The answer must match the listing exactly, with every line written out again.

- _Dataset section_:
________________
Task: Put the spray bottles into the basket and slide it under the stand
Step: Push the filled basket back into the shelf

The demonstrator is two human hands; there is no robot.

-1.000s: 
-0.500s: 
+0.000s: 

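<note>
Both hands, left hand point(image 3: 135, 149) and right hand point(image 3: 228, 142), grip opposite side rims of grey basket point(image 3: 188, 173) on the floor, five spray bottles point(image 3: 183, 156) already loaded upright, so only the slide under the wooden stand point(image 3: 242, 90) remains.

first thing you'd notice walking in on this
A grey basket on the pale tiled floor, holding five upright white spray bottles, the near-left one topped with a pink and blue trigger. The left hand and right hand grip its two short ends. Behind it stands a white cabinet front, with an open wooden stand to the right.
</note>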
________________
- _Result of this exercise_:
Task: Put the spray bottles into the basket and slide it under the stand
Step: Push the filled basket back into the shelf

The demonstrator is two human hands; there is no robot.

-1.000s: 
-0.500s: 
+0.000s: 

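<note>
Both hands, left hand point(image 3: 135, 149) and right hand point(image 3: 228, 142), grip opposite side rims of grey basket point(image 3: 188, 173) on the floor, five spray bottles point(image 3: 183, 156) already loaded upright, so only the slide under the wooden stand point(image 3: 242, 90) remains.

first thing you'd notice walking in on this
A grey basket on the pale tiled floor, holding five upright white spray bottles, the near-left one topped with a pink and blue trigger. The left hand and right hand grip its two short ends. Behind it stands a white cabinet front, with an open wooden stand to the right.
</note>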

The exercise is done, with nothing more to add.